I find it amazing and fascinating that the moment I bring up my position on the trinity, most Christians begin to vehemently defend the trinity and brand me a heretic for not believing it; even though most have never even questioned anything about it in their lives - let alone ever done any research on it. (Notwithstanding those “Bible College” graduates who are now paid professionals that parrot a memorized defense of the trinity they were taught.)
Based on your beliefs, I have some questions if you don’t mind.
1. Why do you believe in the trinity doctrine? Have you researched where it came from and how and when it came to be “church” doctrine?
2. Who is Yahweh exactly? And what about the many scriptures that say He “alone” is the one (echad) true God and that there is no one else besides Him? Where does Jesus fit into that "God?"
Isaiah 42:8 “I am Yahweh, that is My name;
I will not give My glory to another, / 44:6
This is what Yahweh, the King of Israel,
and his Redeemer, Yahweh of Armies, says:
“I am the first, and I am the last;
and besides me there is no God. / 45:5
I am Yahweh, and there is no one else.
Besides me, there is no (other) God.
3. If Jesus said the Shema is the first and foremost command (Hear, Israel: Yahweh is our God. Yahweh is one), then do you think that Jesus and the scribe he answered both believed that Yahweh was a three-person God?
4. If Jesus is God incarnate, how could He not be cognizant that he was God from the moment he was born? Since technically God can’t both consist as God and not consist as God, was God the Son’s incarnation a “birth” or “transformation?”
5. Did Mary believe she was changing God’s diapers, potty training God, teaching God to walk, teaching God to talk, and basically sustaining God’s “life” until he was physically and mentally able to take care of himself? Do you suppose God the Son felt a little strange while all this was happening?

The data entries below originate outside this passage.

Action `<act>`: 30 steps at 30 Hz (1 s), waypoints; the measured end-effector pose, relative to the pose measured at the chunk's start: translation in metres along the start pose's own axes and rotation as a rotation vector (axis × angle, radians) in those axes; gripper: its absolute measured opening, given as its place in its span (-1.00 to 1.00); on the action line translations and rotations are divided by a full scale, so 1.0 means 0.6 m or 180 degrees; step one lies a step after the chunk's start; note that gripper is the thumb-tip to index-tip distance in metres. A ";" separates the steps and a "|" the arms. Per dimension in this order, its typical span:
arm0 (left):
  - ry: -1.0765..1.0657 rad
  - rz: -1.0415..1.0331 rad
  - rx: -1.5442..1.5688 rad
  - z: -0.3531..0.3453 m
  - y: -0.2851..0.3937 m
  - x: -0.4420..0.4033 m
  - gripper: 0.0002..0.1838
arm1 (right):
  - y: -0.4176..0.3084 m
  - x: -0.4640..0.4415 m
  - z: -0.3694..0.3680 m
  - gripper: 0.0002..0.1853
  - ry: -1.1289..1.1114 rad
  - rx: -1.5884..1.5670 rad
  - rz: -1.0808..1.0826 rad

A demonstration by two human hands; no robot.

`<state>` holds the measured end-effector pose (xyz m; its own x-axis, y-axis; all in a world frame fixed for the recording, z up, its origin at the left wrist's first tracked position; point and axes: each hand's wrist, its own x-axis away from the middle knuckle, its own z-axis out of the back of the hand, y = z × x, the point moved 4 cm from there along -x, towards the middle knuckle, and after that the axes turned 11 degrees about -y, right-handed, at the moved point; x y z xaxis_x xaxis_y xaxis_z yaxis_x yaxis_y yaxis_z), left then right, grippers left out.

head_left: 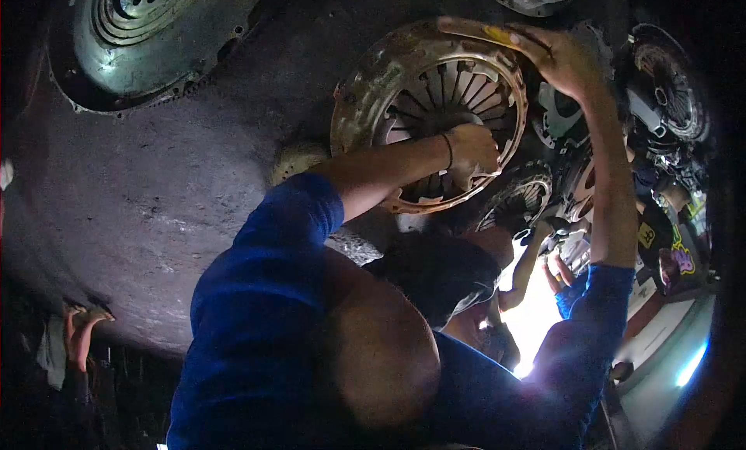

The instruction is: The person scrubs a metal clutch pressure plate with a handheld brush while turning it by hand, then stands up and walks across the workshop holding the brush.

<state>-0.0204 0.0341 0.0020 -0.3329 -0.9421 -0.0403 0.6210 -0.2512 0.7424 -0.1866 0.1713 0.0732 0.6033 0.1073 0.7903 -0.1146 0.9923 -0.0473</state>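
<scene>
A large round metal clutch cover (365, 81), rusty along its rim and with radial fingers inside, stands tilted at upper centre. My left hand (472, 155), with a thin dark band at its wrist, is closed in front of the cover's lower inner part. Whatever it grips is hidden. Along the cover's upper right rim lies my right hand (556, 57), its fingers stretched out to the left beside a yellow mark. Blue sleeves cover both upper arms.
A big metal housing (144, 42) lies at upper left on the dark, worn surface (155, 186). More clutch parts (668, 85) lie at right. A person in a dark cap (435, 275) is below the cover; another person (657, 236) is at far right.
</scene>
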 end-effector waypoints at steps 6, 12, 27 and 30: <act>-0.0065 -0.0047 0.0002 0.011 0.006 0.009 -0.47 | -0.109 -0.158 0.008 -0.49 -0.1001 0.1044 0.0403; 0.0300 0.0026 0.0130 0.000 -0.004 0.013 -0.51 | -0.094 -0.112 0.155 -0.63 -0.0817 0.1552 -0.0753; -0.0064 0.0055 -0.0089 -0.015 -0.003 -0.012 -0.42 | -0.074 -0.110 0.161 -0.64 -0.0982 0.0754 -0.0579; -0.0010 -0.0009 0.0089 -0.001 0.000 -0.004 -0.38 | -0.190 -0.100 0.120 -0.60 -0.1243 0.1184 -0.0046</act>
<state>-0.0190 0.0359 0.0016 -0.3368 -0.9407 -0.0404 0.6000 -0.2475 0.7607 -0.2666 0.0470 0.0753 0.2765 -0.0075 0.9610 -0.4230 0.8970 0.1287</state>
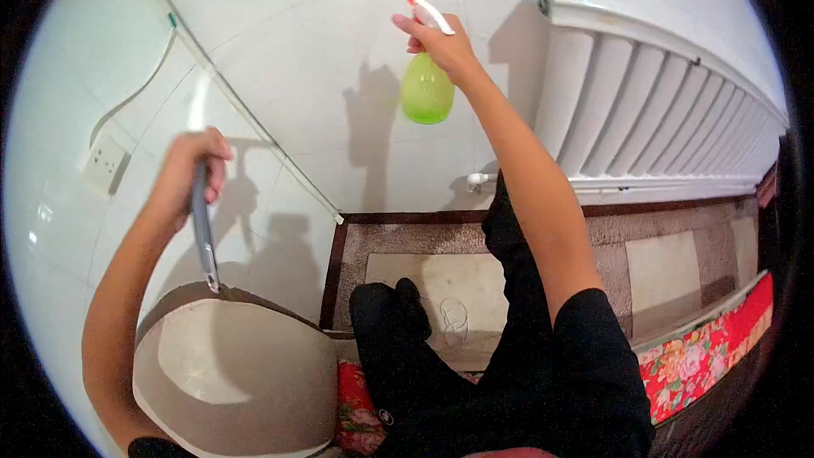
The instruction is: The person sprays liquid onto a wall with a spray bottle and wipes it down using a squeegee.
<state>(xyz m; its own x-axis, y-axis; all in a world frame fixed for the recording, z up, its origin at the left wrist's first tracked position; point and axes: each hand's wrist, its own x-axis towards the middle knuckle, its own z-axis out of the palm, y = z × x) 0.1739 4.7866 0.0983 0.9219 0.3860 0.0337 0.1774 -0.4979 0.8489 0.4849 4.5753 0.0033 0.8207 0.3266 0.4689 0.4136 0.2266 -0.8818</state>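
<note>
My right hand (441, 44) is closed around the neck of a spray bottle (427, 92). The bottle has a translucent green body and a white and red trigger head, and is held upright in front of the white wall. On the left, my left hand (197, 165) grips a long grey-handled tool (203, 229), its handle end pointing down. A blurred white part shows above the fist; what kind of tool head it is, I cannot tell. Below this hand stands a rounded beige seat or stool (254, 365).
A white radiator (644, 102) fills the right of the wall. A socket strip (107, 163) with a cable is at the left, and a thin trunking (254, 127) runs down the wall. A red floral cloth (704, 356) lies at lower right, above a tiled floor (475, 276).
</note>
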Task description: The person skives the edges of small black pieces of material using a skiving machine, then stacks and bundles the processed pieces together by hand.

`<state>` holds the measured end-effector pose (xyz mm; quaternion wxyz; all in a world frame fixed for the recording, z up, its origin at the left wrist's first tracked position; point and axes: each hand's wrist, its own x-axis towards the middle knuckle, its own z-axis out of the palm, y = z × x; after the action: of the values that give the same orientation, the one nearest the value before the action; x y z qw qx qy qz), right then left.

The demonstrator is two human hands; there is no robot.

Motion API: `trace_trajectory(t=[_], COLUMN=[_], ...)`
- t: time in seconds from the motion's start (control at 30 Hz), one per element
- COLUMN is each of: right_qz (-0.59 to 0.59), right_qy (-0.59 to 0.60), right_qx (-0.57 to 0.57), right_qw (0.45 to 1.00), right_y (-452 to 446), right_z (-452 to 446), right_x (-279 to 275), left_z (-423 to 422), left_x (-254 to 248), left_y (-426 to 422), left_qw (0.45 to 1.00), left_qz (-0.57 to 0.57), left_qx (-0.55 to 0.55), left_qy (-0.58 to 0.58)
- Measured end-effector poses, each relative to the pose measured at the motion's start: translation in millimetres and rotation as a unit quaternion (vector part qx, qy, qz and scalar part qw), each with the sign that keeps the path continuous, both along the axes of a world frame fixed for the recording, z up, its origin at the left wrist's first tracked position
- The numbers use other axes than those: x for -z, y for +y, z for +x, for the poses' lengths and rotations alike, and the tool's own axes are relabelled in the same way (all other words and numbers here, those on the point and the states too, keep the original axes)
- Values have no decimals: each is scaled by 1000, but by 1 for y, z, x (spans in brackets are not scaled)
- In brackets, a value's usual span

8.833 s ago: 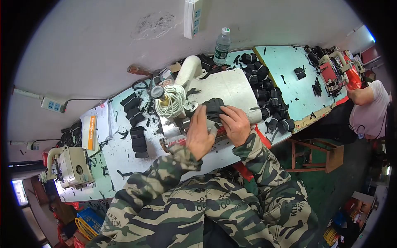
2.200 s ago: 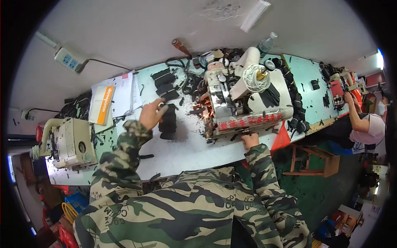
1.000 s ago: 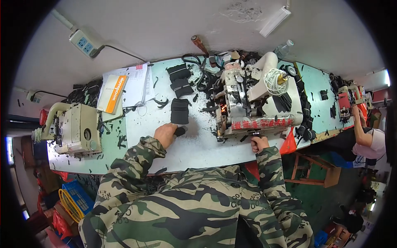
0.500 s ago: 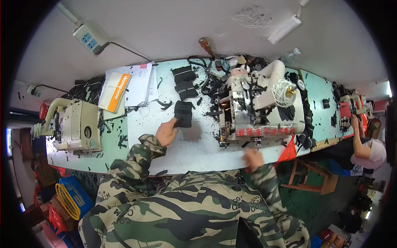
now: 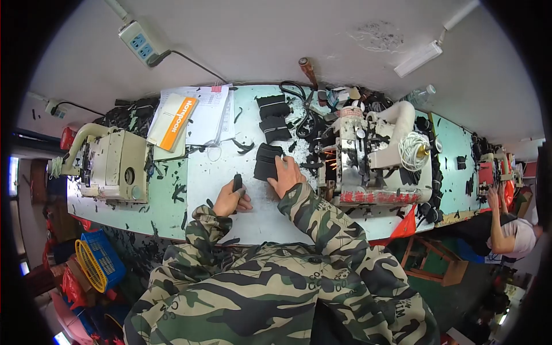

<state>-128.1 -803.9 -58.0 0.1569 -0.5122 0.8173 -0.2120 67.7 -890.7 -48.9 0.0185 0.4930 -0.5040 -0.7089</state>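
My left hand (image 5: 231, 201) is closed over the white table, with a small black fabric piece (image 5: 237, 182) sticking up between thumb and fingers. My right hand (image 5: 286, 175) grips the right edge of a stack of black fabric pieces (image 5: 265, 161) lying on the table. Behind that stack are two black bundles, the nearer bundle (image 5: 275, 129) and the farther bundle (image 5: 272, 106), each with a pale band across it. To the right of my right hand stands a sewing machine (image 5: 359, 155), orange sparks or light showing at its left side.
A second machine (image 5: 118, 167) stands on the left. Papers (image 5: 215, 118) and an orange-and-white notebook (image 5: 177, 123) lie at the back, near black scissors (image 5: 305, 103). Black scraps litter the tabletop. A wooden stool (image 5: 434, 259) is at lower right; a co-worker (image 5: 509, 233) sits at far right.
My right hand has come from in front of the sewing machine leftward onto the stack. My left hand has left the stack, moving toward me with a small black piece. The view has shifted slightly.
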Motion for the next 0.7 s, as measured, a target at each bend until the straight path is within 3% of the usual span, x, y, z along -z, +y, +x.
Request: trace_trajectory(t=[0.33, 0.5, 0.57, 0.63, 0.7], right_qz=[-15, -36, -41, -37, -39], right_qy=[-17, -46, -103, -221, -241], right_qx=[-28, -70, -155, -214, -218], right_qw=[999, 996, 982, 951, 945], right_y=[-6, -4, -2, 0, 4], right_z=[-6, -7, -13, -18, -26], right_x=[1, 1, -17, -45, -63], left_z=[-29, -34, -34, -36, -39], left_x=[10, 11, -8, -15, -34], left_y=[-28, -44, -52, -51, -42], left_qw=[998, 979, 958, 979, 960], left_qz=[-58, -200, -269, -126, 5], left_qx=[-14, 37, 93, 156, 280], left_qy=[23, 3, -29, -22, 33])
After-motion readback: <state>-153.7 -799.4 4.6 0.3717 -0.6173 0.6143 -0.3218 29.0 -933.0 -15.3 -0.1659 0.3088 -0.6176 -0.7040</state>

6. If God can’t die and Jesus is God, then how can Jesus say to John in Revelation that he “was dead but is now alive?” Was that the “human” Jesus or the “God” Jesus speaking to John?
7. If believing the trinity is a salvation issue, why didn’t Jesus simply explain to his disciples and all those he taught that he was the second person of a three-person God?
8. Of the almost 11 thousand times that the Bible mentions either Yahweh, Elohim, God or Father, why is there not one instance of any of those being specifically identified as three (3) distinct deified persons – God the Father, God the Son and God the Holy Spirit - or any contrivance of some sort of a three person “godhead” as defined by Trinitarians today?
Be a Berean and take the time to research what YOU believe is true pertaining to Yahweh and the salvation that He alone provides – especially if you believe your eternal life depends on knowing those truths.
“This is eternal life, that they should know you, the one (monos) true God, AND him whom you sent, Yahshua Messiah.” (John 17:3)
Blessings
UcoverMedia
I did not bring up the trinity. You did. I only spoke to the deity of Jesus. It is disrespectful to this blog to demand dialogue completely outside the scope of the posting. I'm just pointing out your bait with a hook in it for others to be aware of.
Hi everyone. I've decided to not publish any more comments on this particular post stream. I think it has run its course. Thanks.